_What you have to do:_ The entries below hold a line with "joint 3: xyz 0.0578" and a line with "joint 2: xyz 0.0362". Return those lines and all that lie between them, exactly and only.

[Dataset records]
################

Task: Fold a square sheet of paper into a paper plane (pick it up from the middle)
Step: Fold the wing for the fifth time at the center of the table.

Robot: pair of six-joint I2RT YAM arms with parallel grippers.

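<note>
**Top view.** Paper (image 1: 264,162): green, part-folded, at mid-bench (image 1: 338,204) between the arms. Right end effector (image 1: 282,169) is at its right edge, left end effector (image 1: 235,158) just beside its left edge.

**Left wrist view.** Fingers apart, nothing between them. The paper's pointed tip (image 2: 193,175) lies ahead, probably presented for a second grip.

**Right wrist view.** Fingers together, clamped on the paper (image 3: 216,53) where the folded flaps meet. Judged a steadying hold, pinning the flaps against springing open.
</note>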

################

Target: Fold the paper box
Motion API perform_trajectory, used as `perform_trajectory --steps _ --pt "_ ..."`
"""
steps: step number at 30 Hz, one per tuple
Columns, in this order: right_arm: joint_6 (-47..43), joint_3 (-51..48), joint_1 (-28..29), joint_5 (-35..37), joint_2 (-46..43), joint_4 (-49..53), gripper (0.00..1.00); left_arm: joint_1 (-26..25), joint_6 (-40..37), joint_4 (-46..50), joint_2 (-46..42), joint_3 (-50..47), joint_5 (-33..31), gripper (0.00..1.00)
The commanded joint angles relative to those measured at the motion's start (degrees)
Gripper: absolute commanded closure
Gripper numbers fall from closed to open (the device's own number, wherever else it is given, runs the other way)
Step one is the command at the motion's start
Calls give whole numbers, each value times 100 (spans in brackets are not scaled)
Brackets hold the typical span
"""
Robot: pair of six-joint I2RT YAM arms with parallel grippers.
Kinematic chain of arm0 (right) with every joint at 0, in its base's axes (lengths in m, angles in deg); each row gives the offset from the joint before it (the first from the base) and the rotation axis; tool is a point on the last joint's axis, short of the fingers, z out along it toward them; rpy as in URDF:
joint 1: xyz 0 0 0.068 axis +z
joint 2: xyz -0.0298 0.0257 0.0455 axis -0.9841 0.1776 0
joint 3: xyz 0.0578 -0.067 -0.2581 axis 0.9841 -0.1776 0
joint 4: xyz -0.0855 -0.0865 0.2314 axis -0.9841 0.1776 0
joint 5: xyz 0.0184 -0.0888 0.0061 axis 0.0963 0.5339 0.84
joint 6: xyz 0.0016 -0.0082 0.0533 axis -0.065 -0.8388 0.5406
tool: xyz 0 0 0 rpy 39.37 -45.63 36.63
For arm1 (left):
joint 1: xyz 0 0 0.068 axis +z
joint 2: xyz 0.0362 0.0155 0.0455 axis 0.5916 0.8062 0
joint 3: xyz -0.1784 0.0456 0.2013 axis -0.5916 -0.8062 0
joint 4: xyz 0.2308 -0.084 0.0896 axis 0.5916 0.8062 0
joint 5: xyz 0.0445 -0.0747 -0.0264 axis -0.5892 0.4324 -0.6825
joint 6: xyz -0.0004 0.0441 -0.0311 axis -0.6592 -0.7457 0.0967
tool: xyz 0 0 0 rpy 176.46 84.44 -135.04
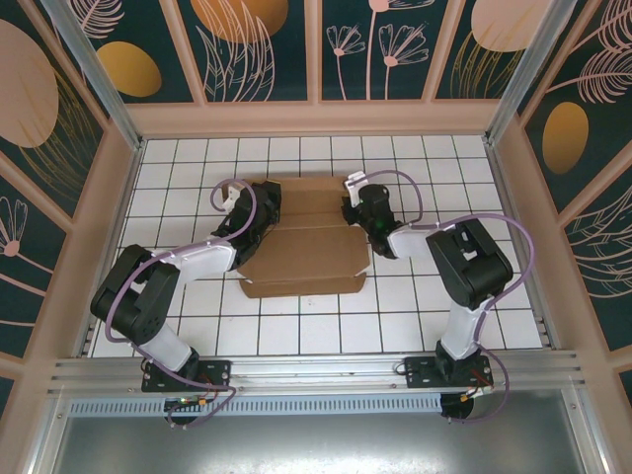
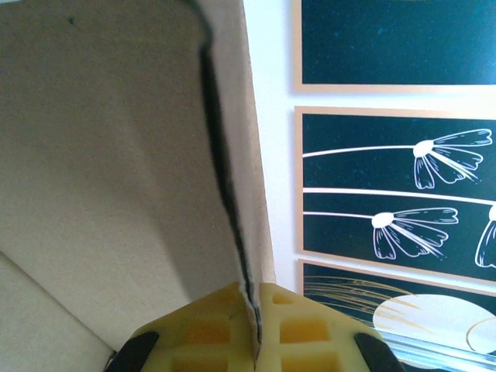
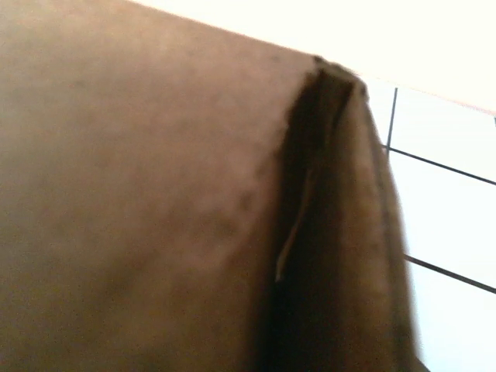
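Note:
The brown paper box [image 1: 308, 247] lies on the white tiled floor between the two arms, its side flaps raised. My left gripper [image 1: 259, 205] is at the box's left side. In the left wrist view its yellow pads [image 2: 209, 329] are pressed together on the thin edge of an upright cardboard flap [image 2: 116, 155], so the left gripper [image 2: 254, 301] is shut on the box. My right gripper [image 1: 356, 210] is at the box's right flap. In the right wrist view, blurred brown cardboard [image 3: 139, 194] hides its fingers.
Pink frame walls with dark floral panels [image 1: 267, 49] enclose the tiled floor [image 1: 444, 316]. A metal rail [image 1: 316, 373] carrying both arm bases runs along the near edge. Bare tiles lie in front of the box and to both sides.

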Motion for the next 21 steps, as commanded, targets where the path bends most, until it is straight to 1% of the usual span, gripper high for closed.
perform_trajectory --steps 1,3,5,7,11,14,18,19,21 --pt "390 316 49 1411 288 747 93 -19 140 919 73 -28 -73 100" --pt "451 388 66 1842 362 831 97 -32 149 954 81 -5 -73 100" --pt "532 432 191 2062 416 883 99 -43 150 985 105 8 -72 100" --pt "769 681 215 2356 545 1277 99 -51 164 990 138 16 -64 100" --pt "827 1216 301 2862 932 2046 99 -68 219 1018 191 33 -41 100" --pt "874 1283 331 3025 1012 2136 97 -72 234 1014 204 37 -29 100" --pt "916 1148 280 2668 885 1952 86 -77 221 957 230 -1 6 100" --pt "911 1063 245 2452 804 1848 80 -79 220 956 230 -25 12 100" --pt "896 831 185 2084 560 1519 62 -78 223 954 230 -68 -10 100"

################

_Your solution:_
joint 3: xyz 0.0578 -0.067 -0.2581 axis 0.9841 -0.1776 0
joint 4: xyz -0.0855 -0.0865 0.2314 axis -0.9841 0.1776 0
joint 5: xyz 0.0184 -0.0888 0.0061 axis 0.0963 0.5339 0.84
joint 6: xyz 0.0016 -0.0082 0.0533 axis -0.065 -0.8388 0.5406
tool: xyz 0 0 0 rpy 39.37 -45.63 36.63
For arm1 (left):
joint 1: xyz 0 0 0.068 axis +z
joint 2: xyz 0.0362 0.0155 0.0455 axis 0.5916 0.8062 0

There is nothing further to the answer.